Your answer should be the lines of the material that include the word "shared".
Segment Start: Available data
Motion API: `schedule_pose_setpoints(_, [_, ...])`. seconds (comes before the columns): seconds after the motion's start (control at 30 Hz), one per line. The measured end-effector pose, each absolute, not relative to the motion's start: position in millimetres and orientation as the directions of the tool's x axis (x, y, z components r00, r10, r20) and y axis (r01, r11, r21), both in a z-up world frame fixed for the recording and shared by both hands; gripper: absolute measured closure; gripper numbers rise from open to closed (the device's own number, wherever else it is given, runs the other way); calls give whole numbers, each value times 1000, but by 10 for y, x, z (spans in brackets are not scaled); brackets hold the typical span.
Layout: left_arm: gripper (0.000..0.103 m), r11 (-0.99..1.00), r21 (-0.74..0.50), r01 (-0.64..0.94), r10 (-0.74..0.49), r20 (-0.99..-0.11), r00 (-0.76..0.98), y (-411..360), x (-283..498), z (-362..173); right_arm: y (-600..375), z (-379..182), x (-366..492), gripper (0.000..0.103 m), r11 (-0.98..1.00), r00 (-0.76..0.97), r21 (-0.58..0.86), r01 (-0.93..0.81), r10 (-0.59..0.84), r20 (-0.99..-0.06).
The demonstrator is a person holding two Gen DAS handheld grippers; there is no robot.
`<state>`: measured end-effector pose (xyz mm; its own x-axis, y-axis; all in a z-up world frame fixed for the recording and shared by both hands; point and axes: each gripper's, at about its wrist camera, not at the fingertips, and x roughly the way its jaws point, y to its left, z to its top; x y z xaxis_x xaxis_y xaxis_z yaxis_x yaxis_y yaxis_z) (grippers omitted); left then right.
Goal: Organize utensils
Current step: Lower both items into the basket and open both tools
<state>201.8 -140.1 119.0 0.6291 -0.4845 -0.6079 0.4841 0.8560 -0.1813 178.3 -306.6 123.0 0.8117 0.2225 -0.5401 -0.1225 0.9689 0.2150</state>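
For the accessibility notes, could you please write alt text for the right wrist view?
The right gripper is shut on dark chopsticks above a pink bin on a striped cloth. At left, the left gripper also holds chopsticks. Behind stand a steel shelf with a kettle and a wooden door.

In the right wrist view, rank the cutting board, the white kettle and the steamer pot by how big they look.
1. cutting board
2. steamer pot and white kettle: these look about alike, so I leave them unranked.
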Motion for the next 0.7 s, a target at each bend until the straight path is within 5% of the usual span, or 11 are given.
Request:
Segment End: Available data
_Solved exercise_.
Motion API: `schedule_pose_setpoints(_, [_, ...])`. seconds (comes before the columns): seconds after the motion's start (control at 30 Hz), one per line. The measured end-effector pose, each absolute, not relative to the motion's start: position in millimetres and orientation as the directions of the tool's x axis (x, y, z components r00, r10, r20) and y axis (r01, r11, r21), both in a z-up world frame fixed for the recording and shared by both hands; gripper: absolute measured closure; gripper numbers rise from open to closed (the device's own number, wherever else it is given, runs the other way); calls give whole numbers, each value times 1000, but by 10 for y, x, z (spans in brackets are not scaled); brackets hold the typical span.
`<state>`: measured end-effector pose (xyz mm; its own x-axis, y-axis; all in a z-up world frame fixed for the recording and shared by both hands; point and axes: each gripper's, at about its wrist camera, not at the fingertips, and x roughly the way its jaws point, y to its left, z to its top; x y z xaxis_x xaxis_y xaxis_z yaxis_x yaxis_y yaxis_z) (grippers omitted); left then right.

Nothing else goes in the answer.